▶ [What to work on]:
Read through the lines below for the string "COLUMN" and copy each one that has it.

Records from a dataset
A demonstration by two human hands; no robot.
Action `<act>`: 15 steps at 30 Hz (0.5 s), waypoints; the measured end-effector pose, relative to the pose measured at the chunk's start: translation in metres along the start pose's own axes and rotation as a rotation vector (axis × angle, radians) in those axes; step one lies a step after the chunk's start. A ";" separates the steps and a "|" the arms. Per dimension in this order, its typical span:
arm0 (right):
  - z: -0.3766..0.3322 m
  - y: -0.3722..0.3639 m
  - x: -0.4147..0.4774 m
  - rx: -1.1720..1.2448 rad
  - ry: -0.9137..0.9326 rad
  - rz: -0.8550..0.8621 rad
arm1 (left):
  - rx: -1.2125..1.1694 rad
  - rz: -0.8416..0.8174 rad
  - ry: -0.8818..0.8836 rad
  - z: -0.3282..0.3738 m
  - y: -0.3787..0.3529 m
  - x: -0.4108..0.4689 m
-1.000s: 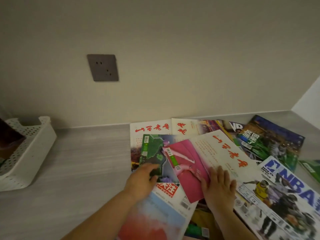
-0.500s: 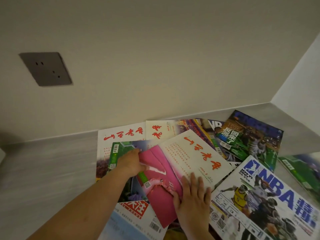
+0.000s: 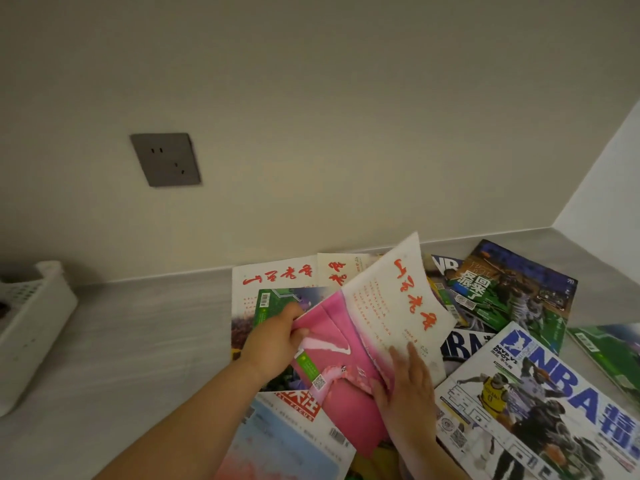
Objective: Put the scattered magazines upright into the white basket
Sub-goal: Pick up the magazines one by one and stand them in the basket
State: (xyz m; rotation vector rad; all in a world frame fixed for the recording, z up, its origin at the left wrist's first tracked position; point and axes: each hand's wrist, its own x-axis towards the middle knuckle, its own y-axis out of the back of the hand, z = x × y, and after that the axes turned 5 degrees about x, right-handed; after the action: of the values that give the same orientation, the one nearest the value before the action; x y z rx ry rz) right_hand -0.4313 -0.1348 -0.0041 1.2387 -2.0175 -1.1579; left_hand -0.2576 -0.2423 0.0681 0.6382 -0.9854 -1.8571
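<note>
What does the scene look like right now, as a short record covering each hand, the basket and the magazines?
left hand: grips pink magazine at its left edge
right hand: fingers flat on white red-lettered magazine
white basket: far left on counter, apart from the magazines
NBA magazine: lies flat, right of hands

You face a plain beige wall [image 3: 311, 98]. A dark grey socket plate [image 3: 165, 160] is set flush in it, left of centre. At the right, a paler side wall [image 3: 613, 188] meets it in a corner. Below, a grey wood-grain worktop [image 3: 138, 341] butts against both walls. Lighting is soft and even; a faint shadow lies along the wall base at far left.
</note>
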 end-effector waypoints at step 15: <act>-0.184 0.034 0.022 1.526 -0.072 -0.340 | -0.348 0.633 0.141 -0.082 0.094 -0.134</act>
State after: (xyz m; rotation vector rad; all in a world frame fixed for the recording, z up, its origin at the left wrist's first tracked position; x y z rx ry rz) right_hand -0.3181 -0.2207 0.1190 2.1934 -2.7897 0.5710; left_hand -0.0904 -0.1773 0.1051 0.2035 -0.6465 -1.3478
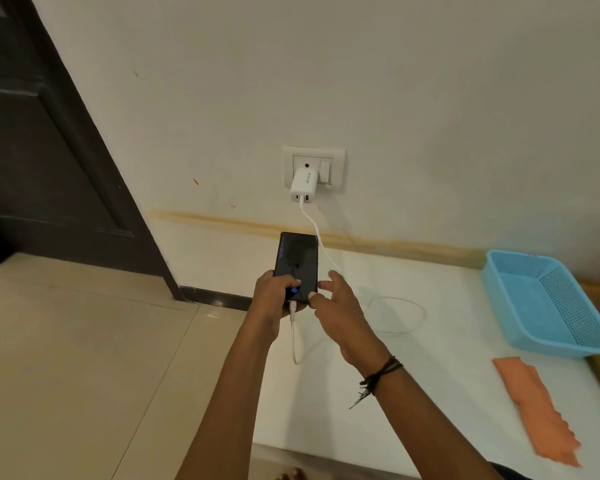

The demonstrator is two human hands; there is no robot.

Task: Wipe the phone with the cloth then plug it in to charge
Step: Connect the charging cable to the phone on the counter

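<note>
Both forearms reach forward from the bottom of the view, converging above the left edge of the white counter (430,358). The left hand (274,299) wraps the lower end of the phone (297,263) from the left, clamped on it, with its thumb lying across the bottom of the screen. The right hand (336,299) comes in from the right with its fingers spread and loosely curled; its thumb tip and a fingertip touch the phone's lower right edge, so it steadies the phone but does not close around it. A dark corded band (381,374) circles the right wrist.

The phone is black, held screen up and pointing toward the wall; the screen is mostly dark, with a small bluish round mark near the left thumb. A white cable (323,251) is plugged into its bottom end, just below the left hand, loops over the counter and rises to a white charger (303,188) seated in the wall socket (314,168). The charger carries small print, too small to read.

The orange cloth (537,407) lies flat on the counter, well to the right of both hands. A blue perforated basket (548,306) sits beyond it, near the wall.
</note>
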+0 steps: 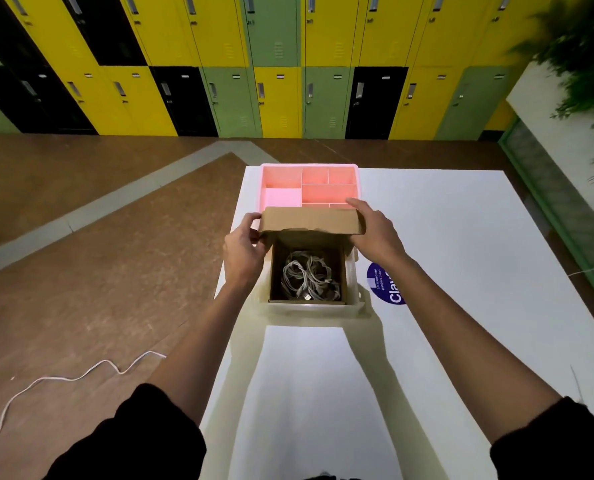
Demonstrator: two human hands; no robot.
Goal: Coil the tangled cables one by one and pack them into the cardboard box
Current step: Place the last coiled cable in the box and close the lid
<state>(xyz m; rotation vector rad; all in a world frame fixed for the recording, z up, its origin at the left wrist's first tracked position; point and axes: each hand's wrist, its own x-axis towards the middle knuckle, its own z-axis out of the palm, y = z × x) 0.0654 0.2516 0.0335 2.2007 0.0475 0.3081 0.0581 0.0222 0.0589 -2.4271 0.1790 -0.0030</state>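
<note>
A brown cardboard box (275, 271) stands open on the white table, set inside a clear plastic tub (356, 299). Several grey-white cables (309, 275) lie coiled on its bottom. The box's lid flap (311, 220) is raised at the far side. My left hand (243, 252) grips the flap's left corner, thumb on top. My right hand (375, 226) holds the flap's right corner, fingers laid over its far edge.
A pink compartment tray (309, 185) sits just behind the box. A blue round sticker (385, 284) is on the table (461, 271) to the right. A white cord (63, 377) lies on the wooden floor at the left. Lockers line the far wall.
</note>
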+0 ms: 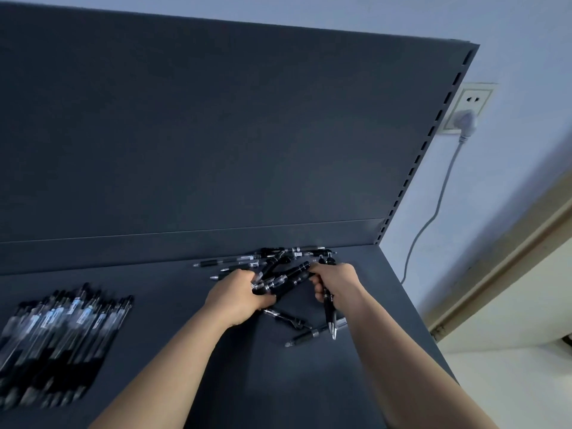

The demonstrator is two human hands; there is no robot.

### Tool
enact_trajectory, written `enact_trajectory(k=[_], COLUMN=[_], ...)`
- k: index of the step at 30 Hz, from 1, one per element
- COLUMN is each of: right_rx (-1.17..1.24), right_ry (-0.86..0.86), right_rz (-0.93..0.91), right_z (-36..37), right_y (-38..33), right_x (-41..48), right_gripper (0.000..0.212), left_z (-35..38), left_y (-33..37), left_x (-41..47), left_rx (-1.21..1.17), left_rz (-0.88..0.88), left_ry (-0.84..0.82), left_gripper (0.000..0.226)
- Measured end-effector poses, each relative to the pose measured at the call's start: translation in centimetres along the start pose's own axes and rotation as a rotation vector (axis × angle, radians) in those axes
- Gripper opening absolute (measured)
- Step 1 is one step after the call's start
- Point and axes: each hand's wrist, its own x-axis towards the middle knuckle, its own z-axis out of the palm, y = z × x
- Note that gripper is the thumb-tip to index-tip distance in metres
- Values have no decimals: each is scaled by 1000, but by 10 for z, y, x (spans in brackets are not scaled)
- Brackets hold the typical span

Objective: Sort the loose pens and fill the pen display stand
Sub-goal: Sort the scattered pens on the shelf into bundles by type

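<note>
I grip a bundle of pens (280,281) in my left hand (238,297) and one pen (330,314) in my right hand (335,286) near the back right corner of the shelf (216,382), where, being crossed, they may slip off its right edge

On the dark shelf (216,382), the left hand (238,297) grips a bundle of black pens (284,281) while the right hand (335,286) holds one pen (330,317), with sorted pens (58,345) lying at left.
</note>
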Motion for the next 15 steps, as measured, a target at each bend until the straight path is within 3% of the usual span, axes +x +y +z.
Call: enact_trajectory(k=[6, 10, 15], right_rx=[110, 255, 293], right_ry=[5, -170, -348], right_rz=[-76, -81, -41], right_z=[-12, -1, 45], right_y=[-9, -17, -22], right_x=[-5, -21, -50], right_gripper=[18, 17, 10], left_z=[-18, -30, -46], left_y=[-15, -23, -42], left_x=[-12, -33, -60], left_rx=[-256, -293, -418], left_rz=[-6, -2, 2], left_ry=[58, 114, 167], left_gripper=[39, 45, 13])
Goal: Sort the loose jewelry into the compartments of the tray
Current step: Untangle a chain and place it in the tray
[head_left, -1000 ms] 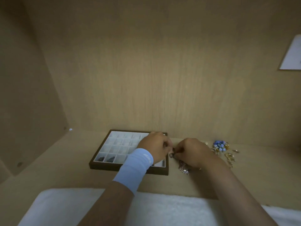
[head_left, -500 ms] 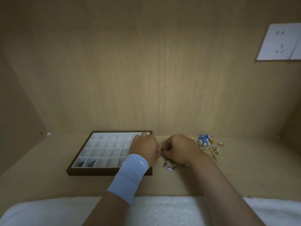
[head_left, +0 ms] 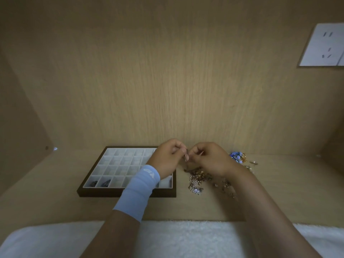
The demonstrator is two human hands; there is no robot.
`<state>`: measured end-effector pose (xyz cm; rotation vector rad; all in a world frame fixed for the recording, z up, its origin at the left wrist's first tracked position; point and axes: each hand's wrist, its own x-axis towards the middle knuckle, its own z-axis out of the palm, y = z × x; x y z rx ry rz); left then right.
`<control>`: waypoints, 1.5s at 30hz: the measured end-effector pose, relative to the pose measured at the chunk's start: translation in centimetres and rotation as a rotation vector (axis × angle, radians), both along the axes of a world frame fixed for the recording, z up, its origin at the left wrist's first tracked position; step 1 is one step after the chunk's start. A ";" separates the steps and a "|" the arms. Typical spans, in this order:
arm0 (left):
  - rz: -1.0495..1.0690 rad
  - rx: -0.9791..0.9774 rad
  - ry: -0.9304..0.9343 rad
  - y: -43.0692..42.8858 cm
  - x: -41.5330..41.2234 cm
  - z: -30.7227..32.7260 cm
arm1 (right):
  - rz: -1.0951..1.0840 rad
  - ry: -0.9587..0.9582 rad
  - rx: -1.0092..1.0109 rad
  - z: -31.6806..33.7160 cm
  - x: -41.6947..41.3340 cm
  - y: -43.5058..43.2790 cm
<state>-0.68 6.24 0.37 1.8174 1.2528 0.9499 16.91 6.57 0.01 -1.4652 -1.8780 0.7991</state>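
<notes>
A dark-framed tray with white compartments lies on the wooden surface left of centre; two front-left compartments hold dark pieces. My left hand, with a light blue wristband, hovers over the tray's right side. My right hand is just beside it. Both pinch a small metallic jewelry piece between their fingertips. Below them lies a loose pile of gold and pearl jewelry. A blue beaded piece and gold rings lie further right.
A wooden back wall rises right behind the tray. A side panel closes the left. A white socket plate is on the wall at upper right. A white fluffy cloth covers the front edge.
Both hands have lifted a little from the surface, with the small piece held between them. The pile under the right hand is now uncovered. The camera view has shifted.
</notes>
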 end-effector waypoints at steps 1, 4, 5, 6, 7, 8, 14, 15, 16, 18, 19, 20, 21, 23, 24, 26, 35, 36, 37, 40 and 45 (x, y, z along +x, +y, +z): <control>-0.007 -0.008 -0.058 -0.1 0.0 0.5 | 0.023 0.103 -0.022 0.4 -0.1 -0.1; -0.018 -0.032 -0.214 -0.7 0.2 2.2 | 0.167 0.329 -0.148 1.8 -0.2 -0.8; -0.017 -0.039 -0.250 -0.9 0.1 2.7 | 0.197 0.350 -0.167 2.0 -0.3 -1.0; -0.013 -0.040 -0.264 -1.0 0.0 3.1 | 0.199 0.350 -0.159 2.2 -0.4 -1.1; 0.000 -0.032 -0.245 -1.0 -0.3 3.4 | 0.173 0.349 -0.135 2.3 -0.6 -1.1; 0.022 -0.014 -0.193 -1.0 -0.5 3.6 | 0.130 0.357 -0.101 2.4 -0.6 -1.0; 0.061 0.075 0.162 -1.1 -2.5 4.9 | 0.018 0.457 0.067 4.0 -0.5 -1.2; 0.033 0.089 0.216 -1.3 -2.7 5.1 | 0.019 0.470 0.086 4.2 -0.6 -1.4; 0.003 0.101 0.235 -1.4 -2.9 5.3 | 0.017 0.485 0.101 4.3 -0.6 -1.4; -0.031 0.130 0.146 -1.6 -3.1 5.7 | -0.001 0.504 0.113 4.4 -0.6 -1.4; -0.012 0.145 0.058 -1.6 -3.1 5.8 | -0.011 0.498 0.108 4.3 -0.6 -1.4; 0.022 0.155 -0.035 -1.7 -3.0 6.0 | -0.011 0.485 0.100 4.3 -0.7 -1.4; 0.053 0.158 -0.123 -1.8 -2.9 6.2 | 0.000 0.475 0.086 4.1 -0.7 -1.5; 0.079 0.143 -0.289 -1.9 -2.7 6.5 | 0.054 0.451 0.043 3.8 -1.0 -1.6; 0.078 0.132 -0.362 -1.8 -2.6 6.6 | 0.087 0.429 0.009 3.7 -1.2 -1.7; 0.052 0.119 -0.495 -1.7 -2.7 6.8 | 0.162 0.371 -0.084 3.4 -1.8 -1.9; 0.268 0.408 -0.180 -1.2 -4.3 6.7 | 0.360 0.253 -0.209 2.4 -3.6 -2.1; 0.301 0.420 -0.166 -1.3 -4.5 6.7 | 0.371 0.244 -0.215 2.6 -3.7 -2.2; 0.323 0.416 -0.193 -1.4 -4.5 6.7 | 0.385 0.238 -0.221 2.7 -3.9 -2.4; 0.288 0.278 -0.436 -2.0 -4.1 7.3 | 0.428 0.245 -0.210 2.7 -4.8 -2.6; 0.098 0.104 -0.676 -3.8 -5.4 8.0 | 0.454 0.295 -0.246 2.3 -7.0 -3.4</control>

▶ [Output of the task]:
enact_trajectory, written `enact_trajectory(k=[_], COLUMN=[_], ...)`
- COLUMN is each of: right_rx (-1.17..1.24), right_ry (-0.86..0.86), right_rz (-0.93..0.91), right_z (-36..37), right_y (-38..33), right_x (-41..48), right_gripper (0.000..0.212), left_z (-35..38), left_y (-33..37), left_x (-41..47), left_rx (-1.21..1.17), left_rz (-0.88..0.88), left_ry (-0.84..0.82), left_gripper (0.000..0.226)

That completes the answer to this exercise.